Wednesday, November 9, 2011

Standards, their importance and problems.

Well, this week readers will get two posts to make up for the dearth of one last week. I was a bit busy, having three assignments due and a conference to attend. But now, as I drink tea and watch the first snow come down outside, I can take some time to talk about standards! Yes, I know, very exciting. On a serious note, however, standards, both of the technical and metadata variety, play an increasingly vital role in librarianship. We have always been a standards obsessed profession, what with our AACR2s, and MARC, and Library of Congress Subject Headings. Since modern American librarianship found its footing in the mid 1900's, librarians have focused around organizing, transferring, and helping people find information. We needed standards then to assure that if someone went to two different libraries, they wouldn't have to learn an entirely new way to look a book up and then find it on the shelf. And we needed standards so that librarians would not have to learn brand new ways to classify something at every library they worked for.

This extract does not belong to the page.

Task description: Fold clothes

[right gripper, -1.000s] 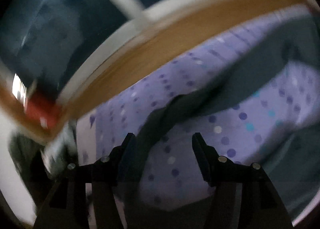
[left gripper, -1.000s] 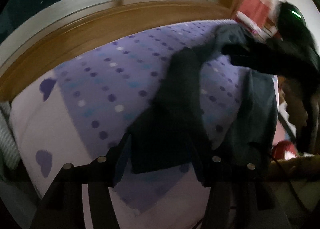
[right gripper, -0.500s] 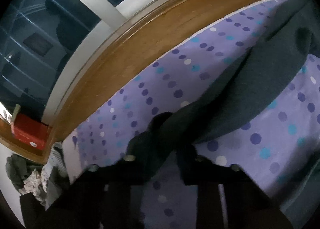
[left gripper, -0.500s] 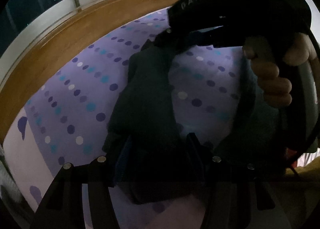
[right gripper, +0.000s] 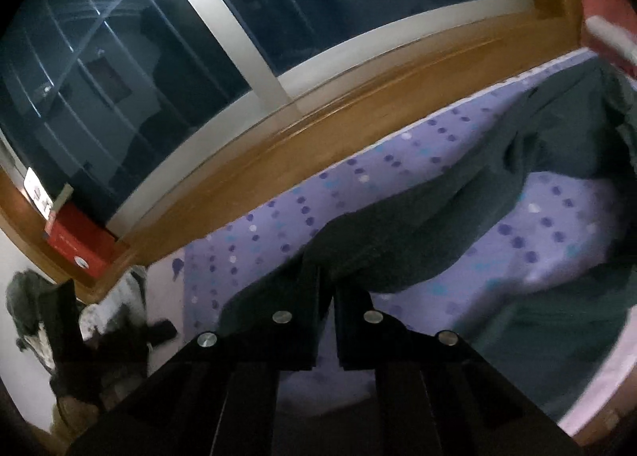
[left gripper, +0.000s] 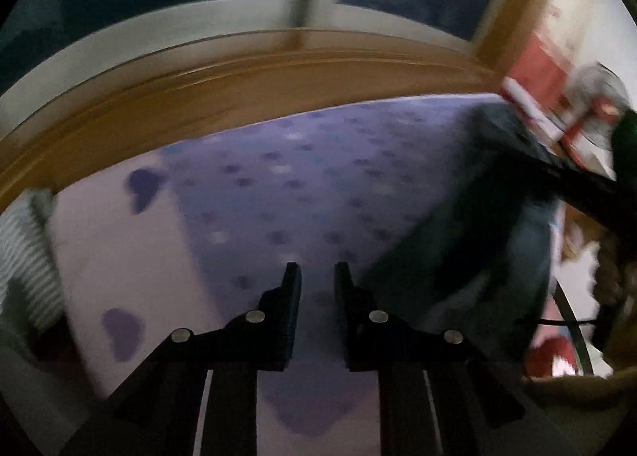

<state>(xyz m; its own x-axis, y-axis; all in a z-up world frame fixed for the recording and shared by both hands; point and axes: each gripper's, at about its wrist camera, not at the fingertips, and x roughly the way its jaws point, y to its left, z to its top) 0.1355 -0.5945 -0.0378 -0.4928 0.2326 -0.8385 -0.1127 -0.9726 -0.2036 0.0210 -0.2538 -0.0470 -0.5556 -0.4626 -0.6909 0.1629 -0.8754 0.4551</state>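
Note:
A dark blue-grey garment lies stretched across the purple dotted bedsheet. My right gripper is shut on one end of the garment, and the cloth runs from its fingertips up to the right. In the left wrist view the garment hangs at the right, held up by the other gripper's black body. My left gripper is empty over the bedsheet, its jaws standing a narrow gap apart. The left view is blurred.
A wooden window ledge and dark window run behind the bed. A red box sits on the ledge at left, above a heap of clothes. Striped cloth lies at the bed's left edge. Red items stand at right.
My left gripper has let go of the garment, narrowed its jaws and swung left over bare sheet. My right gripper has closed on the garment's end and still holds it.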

So, as librarians, we gravitate towards creating standards, and now that tendency, according to Pesch, in "Library standards and e-resource management: A survey of current initiatives and standards efforts" and Yue in Electronic resources librarianship and management of digital information., is more important than ever. It is vital for all librarians to realize that information, while easier to access and share than ever before, has also gotten more complicated. More departments are involved in preparing materials for display and access, including acquisitions, cataloging/metadata, licensing, IT, and the new field of Electronic Resources Librarianship. And more information is being transferred, between librarians and vendors, individual librarians and consortia, consortia and vendors, and between libraries themselves through ILL and the web. Standards are essential for insuring that information is comparable, compatible, and communicable.

So where do we stand in terms of standards? According to the above two articles, the library community has made great strides recently, especially in terms of vendor usage statistics (with COUNTER, which is an awesome standard that I love!), electronic resource link resolving (OpenURL), and meta/federated searching. These standards, due to their relative ease of use, are incorporated and followed by many libraries. We are making progress towards others, like defining a data dictionary to talk about important functions and duties of ERM systems.

However, there are many standards with which librarians struggle, where ideas of what should be included and not creates conflict. The problem is if there is a feeling that a standard is handed down without input or too burdensome, it will not be followed. For example, RDA,developed by the Library of Congress, created an XML based cataloging standard that more easily incorporates non-print objects (a serious problem with current cataloging standards). However, due to the fact that many catalogers felt that they had no say in this decision, and that a lot of animosity exists between those who believe AARC2 is fine, those who embrace RDA, and those who believe that RDA does not go far enough, it has been extremely slow to be adopted. It also creates a great deal of work, as all old records need to be transferred to the new format to make resource finding optimal.

As a strange aside, I found out recently that web programmers have been moving away from XML to a data transfer language called JSON. In addition to its faster data transfer, these developers believe that XML has been overburdened by XML schema and standards, created by librarians (METS, MODS, etc, etc). Librarians, in their desire to build standards, have made XML too complex for application development.

So what does this all mean? To me, the lessons to take away are that standards are necessary for librarianship in this electronic age, but they cannot be imposed. If librarians (or other industries) feel that they do not have a voice in the standard process, or if the standard itself will require a huge amount of extra work for librarians, it will not be followed, no matter how ideal and wonderful it would be if it worked. So, do I think we should still try to create standards? Yes, but I think we must make them simple (Dublin Core or COUNTER are excellent examples of this) and they must be developed in a way that the library community feels that they have a say and stake in the outcome.